Auch Fabian Klos war froh, dass Arminia mit dem Erfolg ein Zeichen gesetzt hat, denn: „Man konnte in den letzten Wochen in der Außenwahrnehmung und vielleicht auch hier in den lokalen Medien den Eindruck gewinnen, dass wir abgeschlagen Letzter sind“, monierte der Kapitän, dass der DSC hier und da womöglich ein bisschen zu schlecht weggekommen sein könnte in der jüngeren Vergangenheit.

Das kann man so sehen, muss man aber nicht, hatte die vorherige Leistung gegen Mönchengladbach doch eher wenig Anlass gegeben, auf einen Heimsieg gegen die Hertha zu setzen.

Und auch die erste Halbzeit gegen die Berliner darf insgesamt eher in die Kategorie dürftig eingeordnet werden, wenngleich festzuhalten bleibt, dass der DSC defensiv diesmal stabil und gut sortiert war und allenfalls ein paar Halbchancen für die Gäste zuließ. „Wir haben uns in das Spiel reingebissen.
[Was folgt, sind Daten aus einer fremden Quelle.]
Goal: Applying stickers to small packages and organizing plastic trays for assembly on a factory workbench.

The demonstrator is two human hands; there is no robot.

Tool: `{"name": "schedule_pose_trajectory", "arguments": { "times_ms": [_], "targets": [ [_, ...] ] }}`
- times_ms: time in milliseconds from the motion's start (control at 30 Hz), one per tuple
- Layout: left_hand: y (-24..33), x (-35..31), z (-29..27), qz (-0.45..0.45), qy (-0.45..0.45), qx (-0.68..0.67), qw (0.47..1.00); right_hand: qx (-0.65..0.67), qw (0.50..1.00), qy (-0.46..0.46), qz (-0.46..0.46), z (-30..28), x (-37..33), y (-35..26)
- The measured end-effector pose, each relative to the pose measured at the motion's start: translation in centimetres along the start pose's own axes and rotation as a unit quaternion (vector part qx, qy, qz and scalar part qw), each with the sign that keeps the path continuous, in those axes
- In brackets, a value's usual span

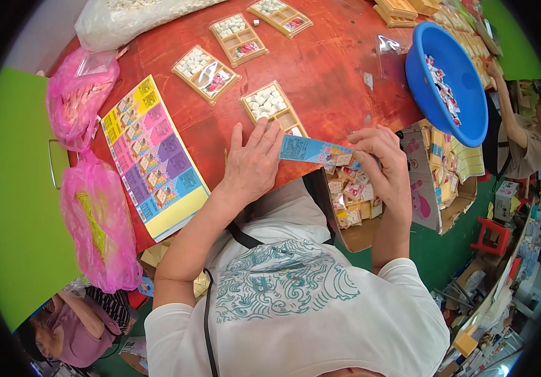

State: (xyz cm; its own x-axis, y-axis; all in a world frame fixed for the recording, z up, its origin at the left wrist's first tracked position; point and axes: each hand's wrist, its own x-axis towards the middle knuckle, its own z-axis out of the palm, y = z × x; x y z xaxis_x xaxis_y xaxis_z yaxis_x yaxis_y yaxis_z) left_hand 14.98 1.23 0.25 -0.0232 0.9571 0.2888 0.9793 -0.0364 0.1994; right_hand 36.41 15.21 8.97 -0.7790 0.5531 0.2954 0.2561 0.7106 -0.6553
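Observation:
My right hand (383, 160) pinches one end of a blue printed sticker strip (308, 151). The strip stretches leftward to the near edge of a tan compartment tray (288, 119), covering part of that edge. White cubes (266, 102) fill the tray's larger compartment. My left hand (251, 160) lies with fingers stretched out beside the tray, fingertips at its near left side and the hand's right edge by the strip's left end. Whether it presses on the strip I cannot tell. Left of it lies a sheet of coloured stickers (151, 151) with a bare yellow lower part.
More filled trays (206, 74) stand farther back on the red table (333, 75). A blue basin (422, 81) with small packets sits at the right edge. Below it are cardboard boxes (427, 188) of packed trays. Pink bags (97, 220) hang at left. Other people sit on both sides.

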Motion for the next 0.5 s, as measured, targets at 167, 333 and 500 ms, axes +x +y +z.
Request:
{"name": "schedule_pose_trajectory", "arguments": {
  "times_ms": [167, 333, 500],
  "targets": [
    [0.7, -0.3, 0.3, -0.004, 0.012, 0.035, 0.999, 0.106, 0.993, -0.025, 0.055, 2.2, 2.7, 2.2],
    [1.3, -1.1, 0.9, -0.028, 0.088, 0.065, 0.994, 0.206, 0.971, -0.073, 0.093, 5.1, 6.6, 3.5],
    [1.8, -2.6, 0.2, -0.03, 0.126, 0.033, 0.991, 0.194, 0.956, -0.194, 0.1, 6.9, 9.3, 4.6]
  ]
}}
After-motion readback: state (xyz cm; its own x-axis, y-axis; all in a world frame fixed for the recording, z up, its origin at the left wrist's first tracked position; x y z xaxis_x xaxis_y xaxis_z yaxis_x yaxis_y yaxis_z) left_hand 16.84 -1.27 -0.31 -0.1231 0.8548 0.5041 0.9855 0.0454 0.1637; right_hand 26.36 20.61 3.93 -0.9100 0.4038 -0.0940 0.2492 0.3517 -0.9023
Mit Beginn der zweiten Halbzeit hat die Mannschaft dann die zweiten Bälle erobert, sie war immer einen Schritt schneller. Wir haben von Minute zu Minute mehr Selbstvertrauen bekommen“, sagte Neuhaus, der sich sogar über „einige ganz ansehnliche Ballpassagen“ freuen durfte.

Yabos Tor sei dann „eine absolute Erlösung“ gewesen. Neuhaus: „Selten waren die letzten 15 Minuten so lange wie diesmal. Es kam mir vor, als wenn die Zeit stehen geblieben wäre. Ich habe mich zwischendurch schon gefragt, was in dem Stadion wohl los gewesen wäre, wenn die Hütte voll gewesen wäre.“

Gut möglich, dass die Arminen in dieser Saison kein einziges Spiel vor Publikum mehr bestreiten werden. Aber spätestens seit Sonntagabend wissen sie ja, dass eine weitere Erstligasaison keine Utopie sein muss.